Exercise directions — Although the data below contains pictures, output only the lines between those holding "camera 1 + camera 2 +" and "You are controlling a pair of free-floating", inclusive, exactly and without those pictures.

[Recorded data]
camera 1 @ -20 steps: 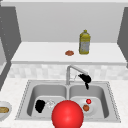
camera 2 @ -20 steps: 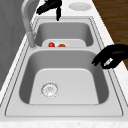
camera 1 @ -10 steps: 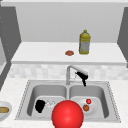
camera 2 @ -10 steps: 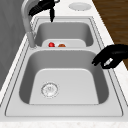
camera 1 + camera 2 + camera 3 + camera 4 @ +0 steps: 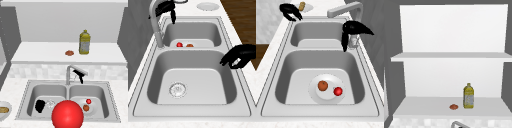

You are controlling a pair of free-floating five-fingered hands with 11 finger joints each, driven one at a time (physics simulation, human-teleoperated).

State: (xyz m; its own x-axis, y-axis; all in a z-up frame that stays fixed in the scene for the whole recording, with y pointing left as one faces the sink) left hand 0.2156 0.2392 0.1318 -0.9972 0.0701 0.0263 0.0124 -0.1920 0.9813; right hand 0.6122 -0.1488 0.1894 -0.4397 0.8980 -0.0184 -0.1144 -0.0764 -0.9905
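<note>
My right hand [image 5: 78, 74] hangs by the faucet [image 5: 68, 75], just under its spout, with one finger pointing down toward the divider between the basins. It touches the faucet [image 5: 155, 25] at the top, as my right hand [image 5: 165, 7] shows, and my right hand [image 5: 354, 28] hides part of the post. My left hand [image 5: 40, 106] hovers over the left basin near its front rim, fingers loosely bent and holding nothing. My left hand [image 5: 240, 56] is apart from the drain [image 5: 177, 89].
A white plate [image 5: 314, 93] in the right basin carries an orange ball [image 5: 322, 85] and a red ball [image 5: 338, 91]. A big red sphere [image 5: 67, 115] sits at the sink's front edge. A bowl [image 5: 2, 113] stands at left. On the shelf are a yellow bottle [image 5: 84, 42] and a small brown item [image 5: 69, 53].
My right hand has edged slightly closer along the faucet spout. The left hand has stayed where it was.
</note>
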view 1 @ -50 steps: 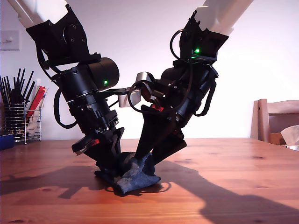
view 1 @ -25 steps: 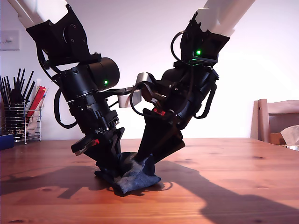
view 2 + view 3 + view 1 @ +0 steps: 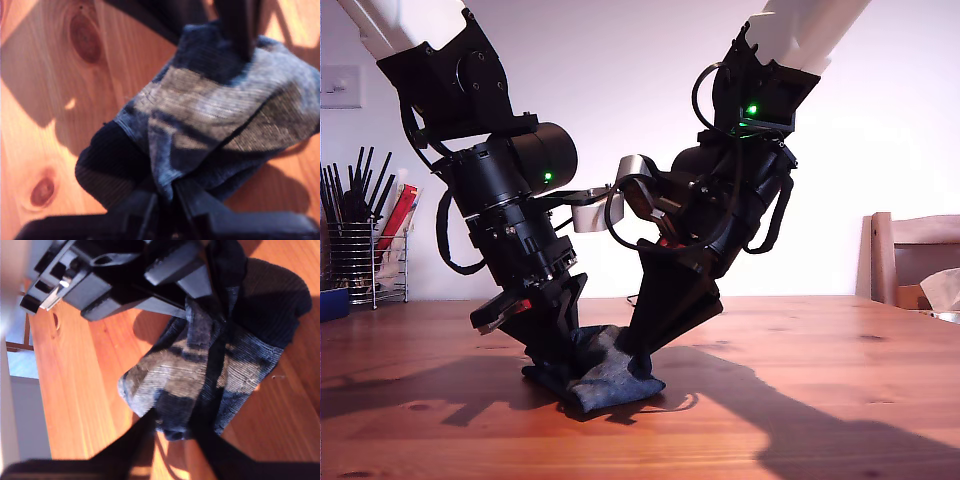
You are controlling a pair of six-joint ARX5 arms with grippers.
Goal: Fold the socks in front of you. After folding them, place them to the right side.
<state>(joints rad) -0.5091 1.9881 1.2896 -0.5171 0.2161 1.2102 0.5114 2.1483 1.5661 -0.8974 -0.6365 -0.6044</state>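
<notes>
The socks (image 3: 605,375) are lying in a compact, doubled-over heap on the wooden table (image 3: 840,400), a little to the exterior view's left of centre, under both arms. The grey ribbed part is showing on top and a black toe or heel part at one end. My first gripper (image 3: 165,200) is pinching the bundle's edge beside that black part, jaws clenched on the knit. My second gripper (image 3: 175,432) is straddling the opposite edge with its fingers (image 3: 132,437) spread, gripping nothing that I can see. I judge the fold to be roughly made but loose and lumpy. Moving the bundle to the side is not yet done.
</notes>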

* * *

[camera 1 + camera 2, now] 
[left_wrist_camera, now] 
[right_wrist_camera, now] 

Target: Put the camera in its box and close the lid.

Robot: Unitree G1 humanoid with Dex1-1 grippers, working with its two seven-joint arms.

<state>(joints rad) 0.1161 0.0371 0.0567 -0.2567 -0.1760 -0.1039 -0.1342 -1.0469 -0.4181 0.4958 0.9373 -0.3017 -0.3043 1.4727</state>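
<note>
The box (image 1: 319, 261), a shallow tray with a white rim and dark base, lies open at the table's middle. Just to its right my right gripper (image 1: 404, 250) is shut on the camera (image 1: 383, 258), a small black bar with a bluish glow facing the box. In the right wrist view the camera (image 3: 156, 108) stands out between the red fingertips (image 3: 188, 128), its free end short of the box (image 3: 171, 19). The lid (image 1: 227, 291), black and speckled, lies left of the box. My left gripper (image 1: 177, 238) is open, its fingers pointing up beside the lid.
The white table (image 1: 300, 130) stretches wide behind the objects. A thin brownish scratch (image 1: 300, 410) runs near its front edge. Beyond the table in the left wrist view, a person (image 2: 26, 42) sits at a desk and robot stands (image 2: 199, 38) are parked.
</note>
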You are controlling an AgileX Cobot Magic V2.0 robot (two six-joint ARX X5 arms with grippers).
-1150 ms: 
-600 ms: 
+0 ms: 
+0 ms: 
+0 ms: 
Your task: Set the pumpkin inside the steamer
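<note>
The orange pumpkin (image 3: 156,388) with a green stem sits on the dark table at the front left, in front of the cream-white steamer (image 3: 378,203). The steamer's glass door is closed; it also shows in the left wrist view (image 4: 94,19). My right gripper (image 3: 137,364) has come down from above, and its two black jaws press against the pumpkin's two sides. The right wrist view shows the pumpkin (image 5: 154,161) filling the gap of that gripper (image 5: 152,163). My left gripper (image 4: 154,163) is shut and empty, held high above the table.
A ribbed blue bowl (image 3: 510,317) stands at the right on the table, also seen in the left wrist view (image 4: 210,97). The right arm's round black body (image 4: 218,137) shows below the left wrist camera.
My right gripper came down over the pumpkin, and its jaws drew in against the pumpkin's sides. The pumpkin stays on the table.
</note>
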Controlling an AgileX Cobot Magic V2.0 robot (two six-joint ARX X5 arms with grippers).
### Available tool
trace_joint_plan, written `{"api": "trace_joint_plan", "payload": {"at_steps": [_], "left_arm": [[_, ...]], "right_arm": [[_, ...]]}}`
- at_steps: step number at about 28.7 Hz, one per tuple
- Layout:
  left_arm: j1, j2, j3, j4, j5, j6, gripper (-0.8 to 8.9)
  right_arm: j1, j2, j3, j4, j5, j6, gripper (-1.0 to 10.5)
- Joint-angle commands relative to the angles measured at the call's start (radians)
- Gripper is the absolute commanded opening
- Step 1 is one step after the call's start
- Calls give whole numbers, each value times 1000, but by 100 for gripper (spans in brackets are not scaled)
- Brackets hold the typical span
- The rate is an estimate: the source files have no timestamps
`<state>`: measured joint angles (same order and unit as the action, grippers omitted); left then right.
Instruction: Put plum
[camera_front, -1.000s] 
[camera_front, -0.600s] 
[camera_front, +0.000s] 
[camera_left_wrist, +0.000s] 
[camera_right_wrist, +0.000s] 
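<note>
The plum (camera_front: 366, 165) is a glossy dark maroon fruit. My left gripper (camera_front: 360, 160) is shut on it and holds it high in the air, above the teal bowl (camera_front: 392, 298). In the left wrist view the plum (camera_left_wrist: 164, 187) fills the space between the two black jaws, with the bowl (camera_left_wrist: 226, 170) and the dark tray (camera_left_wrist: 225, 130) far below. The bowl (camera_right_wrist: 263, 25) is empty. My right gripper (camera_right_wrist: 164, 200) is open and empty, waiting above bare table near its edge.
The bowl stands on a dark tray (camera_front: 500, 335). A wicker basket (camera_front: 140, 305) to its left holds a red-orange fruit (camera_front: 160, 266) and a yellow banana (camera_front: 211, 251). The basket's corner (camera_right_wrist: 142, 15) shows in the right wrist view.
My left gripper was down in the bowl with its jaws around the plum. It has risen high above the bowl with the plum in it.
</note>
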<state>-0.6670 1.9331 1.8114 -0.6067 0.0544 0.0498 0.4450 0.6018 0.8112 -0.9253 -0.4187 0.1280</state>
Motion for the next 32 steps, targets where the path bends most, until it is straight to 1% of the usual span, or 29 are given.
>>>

Solution to the problem —
camera 1 + camera 2 + camera 3 + camera 4 @ +0 steps: 

You are controlling a pair of free-floating five-fingered hands with 11 finger joints each, driven one at a time (physics simulation, human-teleoperated).

No more output remains.